| WORK ORDER |
Report how many lines in the data below hold the string "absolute". Nothing else should appear in the answer.

| RECORDS FOR THIS TASK |

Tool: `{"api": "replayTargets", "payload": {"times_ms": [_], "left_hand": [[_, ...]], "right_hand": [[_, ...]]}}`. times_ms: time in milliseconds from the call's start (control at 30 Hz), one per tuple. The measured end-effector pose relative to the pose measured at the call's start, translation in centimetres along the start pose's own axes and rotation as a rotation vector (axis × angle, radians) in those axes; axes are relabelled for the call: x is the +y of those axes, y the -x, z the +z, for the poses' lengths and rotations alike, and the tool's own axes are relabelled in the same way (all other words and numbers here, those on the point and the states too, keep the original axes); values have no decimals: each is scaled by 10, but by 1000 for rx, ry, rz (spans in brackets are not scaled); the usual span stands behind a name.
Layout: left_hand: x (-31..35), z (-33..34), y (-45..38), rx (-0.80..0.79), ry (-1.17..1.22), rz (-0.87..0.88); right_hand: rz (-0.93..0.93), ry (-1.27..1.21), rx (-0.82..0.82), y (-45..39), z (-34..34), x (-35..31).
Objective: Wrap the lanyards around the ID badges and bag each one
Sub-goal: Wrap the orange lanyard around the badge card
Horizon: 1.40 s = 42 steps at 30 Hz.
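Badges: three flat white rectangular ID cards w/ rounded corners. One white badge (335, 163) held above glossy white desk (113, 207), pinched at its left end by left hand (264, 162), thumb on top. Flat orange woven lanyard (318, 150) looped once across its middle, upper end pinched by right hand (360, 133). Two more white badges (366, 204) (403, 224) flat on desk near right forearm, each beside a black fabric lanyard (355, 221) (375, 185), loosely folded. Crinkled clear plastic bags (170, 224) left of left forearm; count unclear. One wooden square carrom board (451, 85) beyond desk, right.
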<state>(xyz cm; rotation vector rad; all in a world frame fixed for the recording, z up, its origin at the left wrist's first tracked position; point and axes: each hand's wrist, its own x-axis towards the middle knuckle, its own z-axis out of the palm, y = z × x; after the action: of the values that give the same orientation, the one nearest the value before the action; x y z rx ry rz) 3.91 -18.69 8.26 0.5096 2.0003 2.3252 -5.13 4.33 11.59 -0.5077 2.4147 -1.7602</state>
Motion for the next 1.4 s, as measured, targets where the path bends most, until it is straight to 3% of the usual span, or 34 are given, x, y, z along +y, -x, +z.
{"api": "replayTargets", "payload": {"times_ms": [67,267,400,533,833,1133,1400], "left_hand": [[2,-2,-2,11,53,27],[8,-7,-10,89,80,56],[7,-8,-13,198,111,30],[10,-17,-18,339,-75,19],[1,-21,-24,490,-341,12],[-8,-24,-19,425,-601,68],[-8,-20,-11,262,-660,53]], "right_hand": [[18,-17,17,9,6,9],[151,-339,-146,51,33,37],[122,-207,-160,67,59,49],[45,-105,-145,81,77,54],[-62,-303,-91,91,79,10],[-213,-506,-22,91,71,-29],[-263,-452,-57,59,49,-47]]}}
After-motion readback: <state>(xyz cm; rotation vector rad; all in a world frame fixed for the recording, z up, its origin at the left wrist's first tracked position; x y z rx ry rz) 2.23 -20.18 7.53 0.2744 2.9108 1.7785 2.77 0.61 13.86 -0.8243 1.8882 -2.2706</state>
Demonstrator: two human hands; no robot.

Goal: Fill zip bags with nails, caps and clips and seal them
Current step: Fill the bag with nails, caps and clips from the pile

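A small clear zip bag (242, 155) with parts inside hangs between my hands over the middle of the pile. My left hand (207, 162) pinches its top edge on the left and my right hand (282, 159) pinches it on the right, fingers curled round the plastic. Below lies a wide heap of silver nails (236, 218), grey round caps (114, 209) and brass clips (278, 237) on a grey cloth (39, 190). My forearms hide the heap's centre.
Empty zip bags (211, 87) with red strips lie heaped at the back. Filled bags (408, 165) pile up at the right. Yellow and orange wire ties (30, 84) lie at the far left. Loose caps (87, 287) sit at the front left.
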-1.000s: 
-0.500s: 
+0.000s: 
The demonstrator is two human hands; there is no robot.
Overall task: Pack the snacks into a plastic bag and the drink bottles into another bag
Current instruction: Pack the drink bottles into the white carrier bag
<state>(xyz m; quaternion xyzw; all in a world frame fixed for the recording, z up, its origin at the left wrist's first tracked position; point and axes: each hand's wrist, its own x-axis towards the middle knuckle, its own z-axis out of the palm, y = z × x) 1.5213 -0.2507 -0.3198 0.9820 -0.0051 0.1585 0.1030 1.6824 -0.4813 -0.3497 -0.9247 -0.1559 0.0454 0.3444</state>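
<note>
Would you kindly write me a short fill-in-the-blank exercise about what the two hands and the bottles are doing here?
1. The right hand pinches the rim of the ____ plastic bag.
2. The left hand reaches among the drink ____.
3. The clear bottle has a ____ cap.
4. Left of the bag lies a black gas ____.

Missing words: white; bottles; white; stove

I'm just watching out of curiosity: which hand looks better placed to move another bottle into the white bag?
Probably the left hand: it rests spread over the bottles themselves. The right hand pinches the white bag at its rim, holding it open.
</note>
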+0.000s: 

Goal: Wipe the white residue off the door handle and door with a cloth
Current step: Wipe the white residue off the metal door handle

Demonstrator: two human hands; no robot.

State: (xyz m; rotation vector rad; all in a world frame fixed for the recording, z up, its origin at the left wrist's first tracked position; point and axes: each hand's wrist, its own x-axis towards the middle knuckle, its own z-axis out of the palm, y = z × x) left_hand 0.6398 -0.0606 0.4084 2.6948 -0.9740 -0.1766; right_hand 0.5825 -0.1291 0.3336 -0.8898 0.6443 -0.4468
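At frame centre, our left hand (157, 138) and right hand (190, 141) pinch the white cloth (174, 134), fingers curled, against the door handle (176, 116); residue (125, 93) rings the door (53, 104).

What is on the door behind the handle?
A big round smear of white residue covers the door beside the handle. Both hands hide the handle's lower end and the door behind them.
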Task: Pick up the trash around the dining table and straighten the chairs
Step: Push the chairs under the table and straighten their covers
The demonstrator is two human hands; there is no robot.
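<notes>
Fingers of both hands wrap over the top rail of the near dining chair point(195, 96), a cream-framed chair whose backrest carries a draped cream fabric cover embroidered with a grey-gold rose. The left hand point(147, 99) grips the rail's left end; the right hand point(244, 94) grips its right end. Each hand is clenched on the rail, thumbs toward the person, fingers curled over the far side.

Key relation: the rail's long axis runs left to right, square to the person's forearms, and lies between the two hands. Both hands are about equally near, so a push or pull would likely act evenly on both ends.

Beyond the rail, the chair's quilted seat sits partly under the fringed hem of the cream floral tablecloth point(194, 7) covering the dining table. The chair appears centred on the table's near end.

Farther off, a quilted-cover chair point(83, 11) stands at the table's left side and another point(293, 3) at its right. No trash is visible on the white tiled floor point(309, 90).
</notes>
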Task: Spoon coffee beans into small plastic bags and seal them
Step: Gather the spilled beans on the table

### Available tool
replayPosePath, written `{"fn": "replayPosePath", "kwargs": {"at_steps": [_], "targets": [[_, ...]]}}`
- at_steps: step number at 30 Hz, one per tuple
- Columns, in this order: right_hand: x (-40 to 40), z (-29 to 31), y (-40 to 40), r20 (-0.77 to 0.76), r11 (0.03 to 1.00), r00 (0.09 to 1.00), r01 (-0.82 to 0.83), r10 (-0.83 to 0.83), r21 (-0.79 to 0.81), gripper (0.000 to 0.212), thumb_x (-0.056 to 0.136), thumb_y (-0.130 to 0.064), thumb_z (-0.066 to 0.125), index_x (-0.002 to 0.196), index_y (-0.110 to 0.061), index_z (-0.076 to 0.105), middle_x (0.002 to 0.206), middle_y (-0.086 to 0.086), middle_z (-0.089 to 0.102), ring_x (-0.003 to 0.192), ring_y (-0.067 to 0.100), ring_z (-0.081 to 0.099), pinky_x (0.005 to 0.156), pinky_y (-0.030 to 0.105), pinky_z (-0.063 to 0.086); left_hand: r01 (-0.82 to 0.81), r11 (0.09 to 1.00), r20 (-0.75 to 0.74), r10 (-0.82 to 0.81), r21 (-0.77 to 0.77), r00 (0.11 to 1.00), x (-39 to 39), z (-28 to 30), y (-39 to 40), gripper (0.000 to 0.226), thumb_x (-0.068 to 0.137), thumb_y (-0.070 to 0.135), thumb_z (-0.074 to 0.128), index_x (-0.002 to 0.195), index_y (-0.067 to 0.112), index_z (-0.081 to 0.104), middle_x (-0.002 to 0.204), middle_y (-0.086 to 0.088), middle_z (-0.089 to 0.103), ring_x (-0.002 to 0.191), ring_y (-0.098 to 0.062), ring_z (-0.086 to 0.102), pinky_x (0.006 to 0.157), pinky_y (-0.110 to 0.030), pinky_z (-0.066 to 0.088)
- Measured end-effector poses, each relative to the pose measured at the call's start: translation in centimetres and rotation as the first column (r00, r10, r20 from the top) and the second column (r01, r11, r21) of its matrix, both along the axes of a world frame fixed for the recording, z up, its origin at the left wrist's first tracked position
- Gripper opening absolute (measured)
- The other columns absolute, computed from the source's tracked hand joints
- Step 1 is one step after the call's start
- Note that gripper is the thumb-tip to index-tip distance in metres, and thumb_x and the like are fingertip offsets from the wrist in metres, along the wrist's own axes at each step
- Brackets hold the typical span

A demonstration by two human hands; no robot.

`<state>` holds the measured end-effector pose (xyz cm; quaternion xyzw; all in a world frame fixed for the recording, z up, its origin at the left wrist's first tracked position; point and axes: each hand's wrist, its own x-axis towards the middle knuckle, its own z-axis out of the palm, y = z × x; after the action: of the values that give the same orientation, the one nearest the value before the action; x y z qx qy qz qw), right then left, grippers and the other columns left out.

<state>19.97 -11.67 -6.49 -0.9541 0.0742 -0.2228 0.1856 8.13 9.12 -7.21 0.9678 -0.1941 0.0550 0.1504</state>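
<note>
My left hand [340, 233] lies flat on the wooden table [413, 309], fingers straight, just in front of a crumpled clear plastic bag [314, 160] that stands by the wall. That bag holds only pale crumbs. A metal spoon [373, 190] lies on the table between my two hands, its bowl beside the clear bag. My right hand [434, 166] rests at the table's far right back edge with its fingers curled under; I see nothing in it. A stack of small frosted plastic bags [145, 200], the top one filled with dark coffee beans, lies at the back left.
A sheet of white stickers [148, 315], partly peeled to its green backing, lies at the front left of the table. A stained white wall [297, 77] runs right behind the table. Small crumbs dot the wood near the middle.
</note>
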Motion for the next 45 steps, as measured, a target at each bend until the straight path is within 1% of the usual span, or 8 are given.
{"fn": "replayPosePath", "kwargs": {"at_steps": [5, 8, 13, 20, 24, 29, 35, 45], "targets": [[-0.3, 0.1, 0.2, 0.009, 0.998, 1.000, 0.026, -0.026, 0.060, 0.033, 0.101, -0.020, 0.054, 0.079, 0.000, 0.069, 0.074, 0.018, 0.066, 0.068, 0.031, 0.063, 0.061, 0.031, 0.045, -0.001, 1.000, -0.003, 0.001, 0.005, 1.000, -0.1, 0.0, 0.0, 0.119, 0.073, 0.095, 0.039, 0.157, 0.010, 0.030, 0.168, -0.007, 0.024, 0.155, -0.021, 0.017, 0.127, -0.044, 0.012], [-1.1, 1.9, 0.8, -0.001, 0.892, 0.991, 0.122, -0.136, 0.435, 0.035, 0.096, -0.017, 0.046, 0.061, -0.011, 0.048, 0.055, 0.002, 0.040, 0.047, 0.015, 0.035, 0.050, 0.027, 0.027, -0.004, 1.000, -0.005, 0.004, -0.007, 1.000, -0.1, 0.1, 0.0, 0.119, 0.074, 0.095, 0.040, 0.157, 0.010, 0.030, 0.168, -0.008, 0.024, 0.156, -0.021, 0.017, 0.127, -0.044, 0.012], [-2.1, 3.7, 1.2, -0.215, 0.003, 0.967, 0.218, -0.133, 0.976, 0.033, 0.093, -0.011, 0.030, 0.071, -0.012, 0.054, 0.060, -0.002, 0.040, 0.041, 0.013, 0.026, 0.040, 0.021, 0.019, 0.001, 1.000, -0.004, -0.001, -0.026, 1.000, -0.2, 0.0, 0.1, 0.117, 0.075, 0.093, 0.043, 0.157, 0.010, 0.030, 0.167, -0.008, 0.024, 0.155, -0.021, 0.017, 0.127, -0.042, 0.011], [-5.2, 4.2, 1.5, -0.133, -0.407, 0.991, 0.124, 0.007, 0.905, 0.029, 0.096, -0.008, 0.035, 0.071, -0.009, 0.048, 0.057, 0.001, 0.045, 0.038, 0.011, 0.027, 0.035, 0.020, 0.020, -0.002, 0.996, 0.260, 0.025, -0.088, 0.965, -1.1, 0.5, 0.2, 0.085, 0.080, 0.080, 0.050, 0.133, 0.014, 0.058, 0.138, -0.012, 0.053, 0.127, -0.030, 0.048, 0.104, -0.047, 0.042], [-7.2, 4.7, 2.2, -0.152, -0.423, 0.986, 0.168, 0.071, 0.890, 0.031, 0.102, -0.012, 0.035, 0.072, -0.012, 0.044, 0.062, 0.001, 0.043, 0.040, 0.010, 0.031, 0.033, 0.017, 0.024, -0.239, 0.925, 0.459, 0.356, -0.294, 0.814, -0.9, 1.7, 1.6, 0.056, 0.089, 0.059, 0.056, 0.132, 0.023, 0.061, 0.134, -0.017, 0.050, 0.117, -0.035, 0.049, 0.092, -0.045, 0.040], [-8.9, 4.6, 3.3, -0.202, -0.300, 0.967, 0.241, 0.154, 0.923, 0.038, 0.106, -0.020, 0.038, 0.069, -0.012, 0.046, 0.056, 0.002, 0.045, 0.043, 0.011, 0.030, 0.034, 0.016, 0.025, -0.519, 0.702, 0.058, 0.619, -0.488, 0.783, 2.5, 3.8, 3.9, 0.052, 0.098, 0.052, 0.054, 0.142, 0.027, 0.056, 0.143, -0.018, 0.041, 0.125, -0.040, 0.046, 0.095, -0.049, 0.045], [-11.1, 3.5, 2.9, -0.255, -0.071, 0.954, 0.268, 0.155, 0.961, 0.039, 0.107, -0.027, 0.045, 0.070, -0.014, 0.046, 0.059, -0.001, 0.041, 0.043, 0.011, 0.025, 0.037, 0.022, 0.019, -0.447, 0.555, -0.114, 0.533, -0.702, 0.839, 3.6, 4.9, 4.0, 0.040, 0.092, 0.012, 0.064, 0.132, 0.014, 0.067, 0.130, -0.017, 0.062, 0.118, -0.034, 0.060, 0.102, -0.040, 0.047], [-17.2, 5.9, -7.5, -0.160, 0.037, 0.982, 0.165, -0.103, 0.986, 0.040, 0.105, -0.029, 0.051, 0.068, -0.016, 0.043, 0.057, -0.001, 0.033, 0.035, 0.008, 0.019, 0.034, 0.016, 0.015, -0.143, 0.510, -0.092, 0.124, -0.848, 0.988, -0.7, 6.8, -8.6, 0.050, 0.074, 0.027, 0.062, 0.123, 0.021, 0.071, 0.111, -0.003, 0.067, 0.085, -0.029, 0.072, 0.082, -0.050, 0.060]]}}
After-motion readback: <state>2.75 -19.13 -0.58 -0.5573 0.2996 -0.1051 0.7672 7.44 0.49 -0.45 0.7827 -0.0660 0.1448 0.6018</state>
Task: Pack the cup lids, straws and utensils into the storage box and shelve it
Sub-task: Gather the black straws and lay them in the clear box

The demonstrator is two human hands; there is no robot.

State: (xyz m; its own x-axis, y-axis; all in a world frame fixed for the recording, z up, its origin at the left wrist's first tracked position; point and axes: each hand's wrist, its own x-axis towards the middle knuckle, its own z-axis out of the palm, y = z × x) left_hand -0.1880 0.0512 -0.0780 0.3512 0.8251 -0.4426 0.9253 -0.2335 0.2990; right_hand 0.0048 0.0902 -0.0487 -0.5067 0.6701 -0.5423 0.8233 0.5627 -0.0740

| ANSWER SPACE |
2